Work task: Answer with a bare number: the count of lines in the records below that have the word "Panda".

Stored data:
-------------------------
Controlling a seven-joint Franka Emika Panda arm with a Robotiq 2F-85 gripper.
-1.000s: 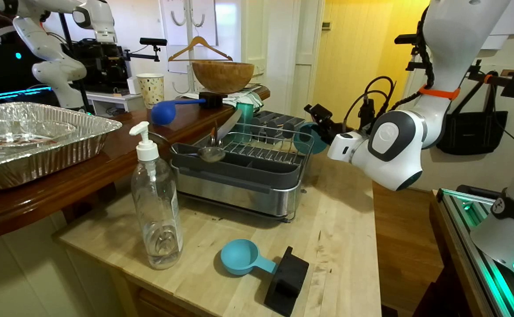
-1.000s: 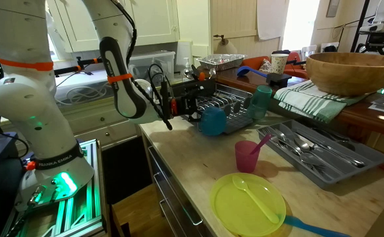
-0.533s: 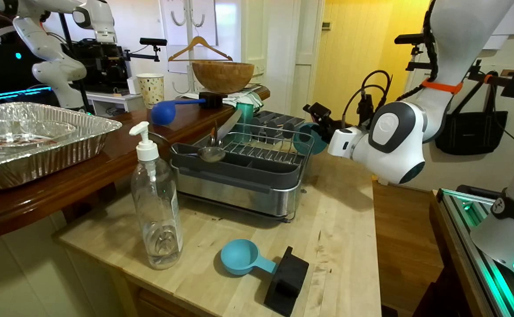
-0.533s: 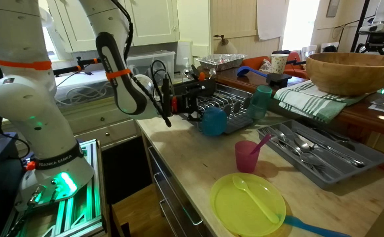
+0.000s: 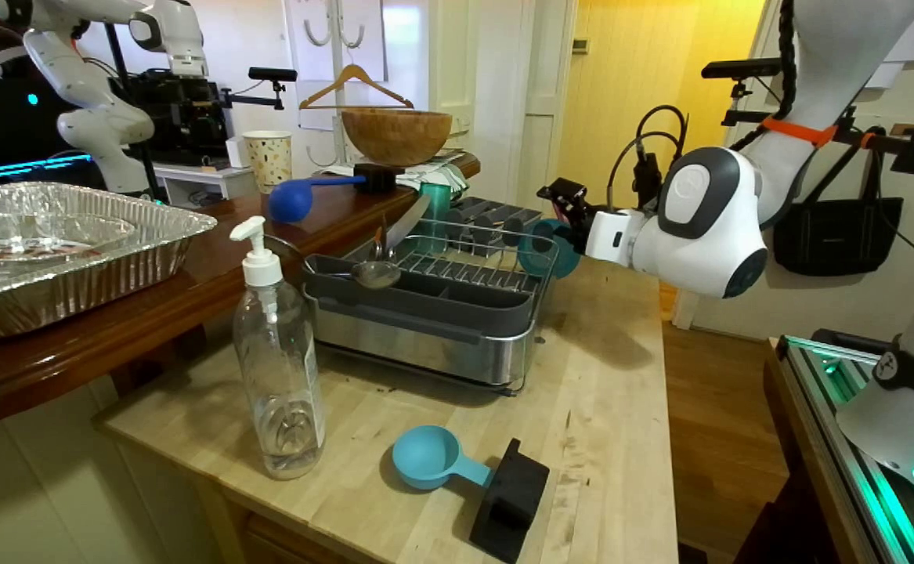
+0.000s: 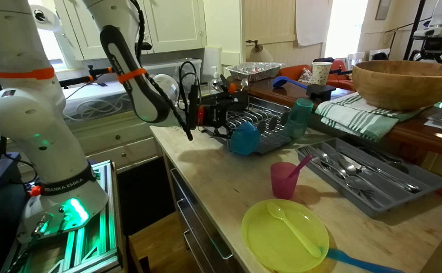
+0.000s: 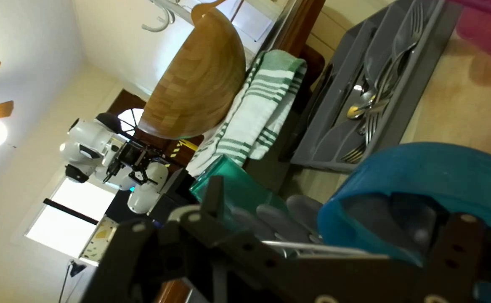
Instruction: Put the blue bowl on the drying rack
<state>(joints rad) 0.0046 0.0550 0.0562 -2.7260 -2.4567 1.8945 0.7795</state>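
Blue bowl (image 6: 245, 138) tipped on its side at the end of the drying rack (image 5: 425, 350): at the rack's 2 o'clock in an exterior view, wires crossing in front of it, mouth seemingly turned in toward the wires. Whether the rack or the tabletop (image 6: 215, 170) bears its weight, cannot tell. Green tumbler (image 6: 300, 117) near, at the bowl's 2 o'clock in an exterior view. Handling, by judgement: light, thin-walled plastic, slightly see-through; stiff enough to keep its shape, hard to break. Smooth skin likely to slide under a grip, more so if wet, and the round side liable to roll or swing if nudged. Best hold, should it need seating deeper: a pinch across the wall at the rim (image 7: 327, 212), on the bowl's 9 o'clock side in the wrist view, one jaw inside the mouth, the other outside; a squeeze on the outer curve would probably slip. Jaws spread wide, nothing clamped between them. In the wrist view one stands at 7 o'clock, well apart from the bowl, its tip across the tumbler's outline; the other, toward 4 o'clock, overlaps the bowl's mouth and may lie inside it. Contact with the wall there: cannot tell. Any backing out probably calls for care, lest that jaw drag the bowl along.
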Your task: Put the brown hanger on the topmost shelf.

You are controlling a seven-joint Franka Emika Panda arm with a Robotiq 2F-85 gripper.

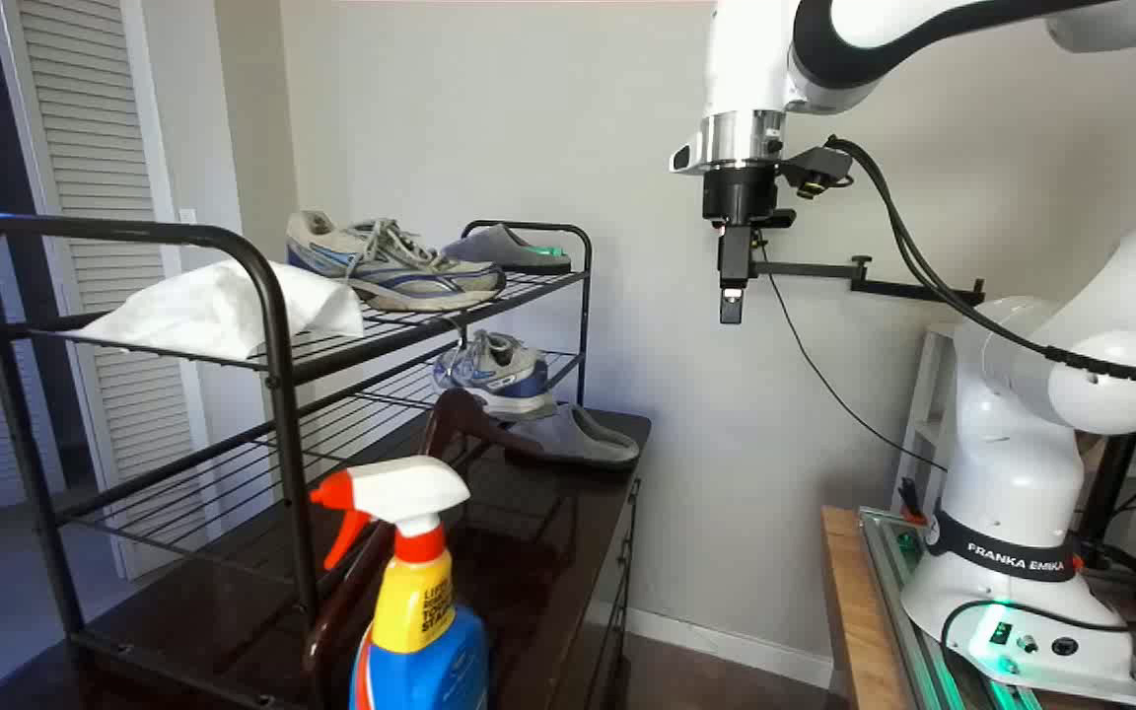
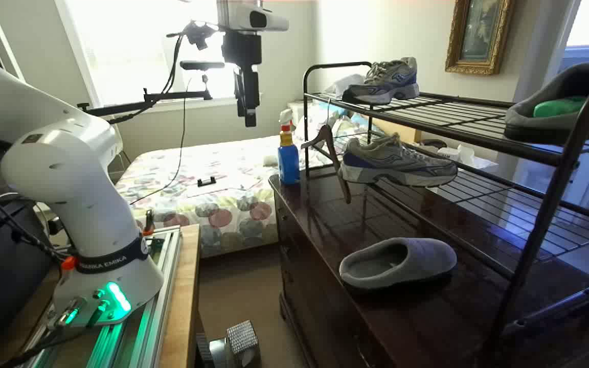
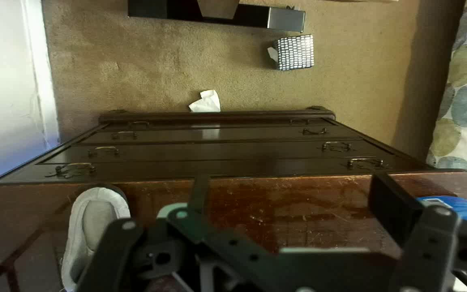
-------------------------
Response to this exercise: 2